Freiheit für die in Iran inhaftierte Führungsspitze der Ba-há‘i

Im Namen unserer Fraktionen fordern wir die sofortige und bedingungslose Freilassung des Führungsgremiums der Bahá’í-Religionsgemeinschaft. Die sieben Mitglieder – zwei Frauen und fünf Männer - waren vor über einem Jahr verhaftet worden. Ihnen wird Spionage für Israel, Beleidigung religiöser Gefühle, Propaganda gegen die Islamische Republik und seit kurzem auch noch „Verbreitung von Verderbtheit auf Erden“ vorgeworfen. Es droht ihnen die Todesstrafe.
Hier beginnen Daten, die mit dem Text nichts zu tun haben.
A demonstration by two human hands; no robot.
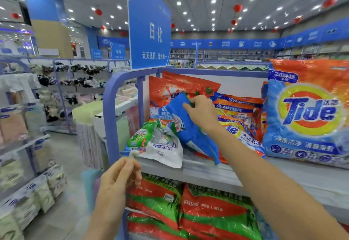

Das Urteil soll am 11. Juli verkündet werden. Der Prozess ist politisch motiviert und richtet sich gegen die Religionsgemeinschaft der Bahá’í. Ihre 350.000 in Iran lebenden Mitglieder werden systematisch diskriminiert und unterdrückt. Unter der gegenwärtigen Regierung haben die Schikanen gegen die Bahá’í zugenommen und reichen von Beschlagnahmungen über Diffamierungskampagnen bis hin zu willkürlichen Verhaftungen. Die Verhaftung ihrer Führungsspitze, die diese Funktion ohnehin nur informell wahrnehmen durfte, zielt auf die weitere Schwächung der Religionsgemeinschaft ab. Fariba Kamalabadi, Jamaloddin Khanjani, Afif Naeimi, Saeid Rezaie, Mahvash Sabet, Behrouz Tavakkoli und Vahin Tizfahm sind gewaltlose politische Gefangene. Als Angehörige einer in Iran nicht akzeptierten religiösen Minderheit erwartet sie vermutlich ein Schauprozess, dessen Ausgang schon längst feststeht. Unsere Fraktionen begrüßen, dass sich die Bundesregierung um eine koordinierte Prozessbeobachtung innerhalb der Europäischen Union bemüht. Es muss alles getan werden, damit die Inhaftierten freigelassen werden oder zumindest ein öffentliches rechtsstaatliches Verfahren erhalten, das internationalen Standards entspricht. Unsere aktuelle Sorge gilt den sieben angeklagten Führungsmitgliedern. Nicht weniger besorgt sind wir um die etwa 30 Bahá’í, die ebenfalls allein aus Glaubensgründen in Haft sind.